Elderly women without children ‘projected to triple by 2045’ – ONS

The number of women aged 80 without children is projected to triple in 25 years, increasing demand for formal social care and causing a rise in unmet need, official analysis suggests.

Women born in the middle of the 1960s baby boom are twice as likely to be childless than those born immediately after the Second World War, the Office for National Statistics (ONS) said.

This, coupled with an increase in life expectancy, means there will be “many older people in the future who do not have adult children”.

As children are the main group providing informal care for adults aged 85 and older, this suggests that demand for formal care, such as going into a care home, is likely to rise.

Researchers looked at birth registration data in three cohorts, those born after the First World War, now in their late 90s, after the Second World War, now in their 70s, and during the 1960s baby boom, now in their 50s.

Currently, there are 20,892 women aged 80 without children in England and Wales.

While it is not possible to estimate the number of childless men from the births data, separate analysis suggests similar levels of childlessness to women in the post WW2 and 1960s groups.

By 2045, when the 1960s cohort will enter their 80s, the number of women aged 80 without children is expected to more than triple to 66,313.

In England in 2018, over three in 10 adults aged 85 and over received informal care from their children.

And in 2016-17, a higher proportion of childless older people were receiving a form of formal care (12%) than those with children (7%).
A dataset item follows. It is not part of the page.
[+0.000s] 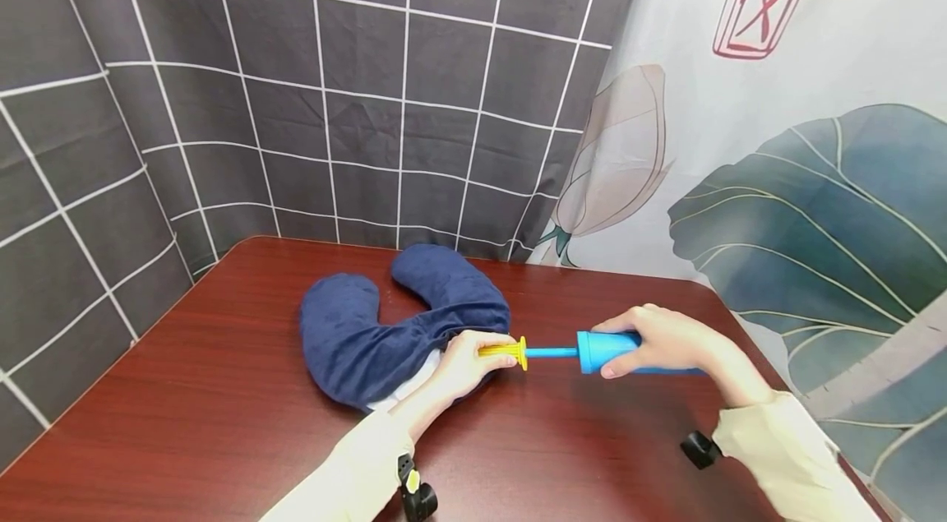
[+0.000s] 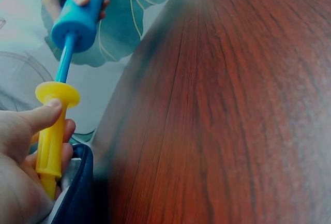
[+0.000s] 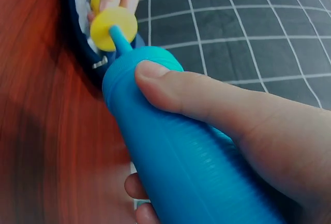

The projected increase of elderly childless adults is likely to increase the already “substantial” unmet need in the social care sector, the ONS said.

This number does not include older people whose children have died before them, are unable to help because they live far away or have their own care needs, or are unwilling to help because they are estranged.

But it may include women with step or adopted children.

Reasons for the 1960s cohort remaining childless could include an increase in female employment, more women attending university, and a change in attitudes towards having children, the ONS said.

The ONS article said: “Although there is no evidence that the children of tomorrow’s older population will be any less willing or able to provide care for their parents than the children of today’s, there will be much larger numbers of older people in the future who do not have children.

“While older people, with and without children, are equally likely to be in receipt of care, for those without children, a higher proportion of this care is formal care.

“Higher levels of childlessness among the older population in the future therefore implies demand for formal care will increase, (and this is in the context of the substantial unmet care needs today).”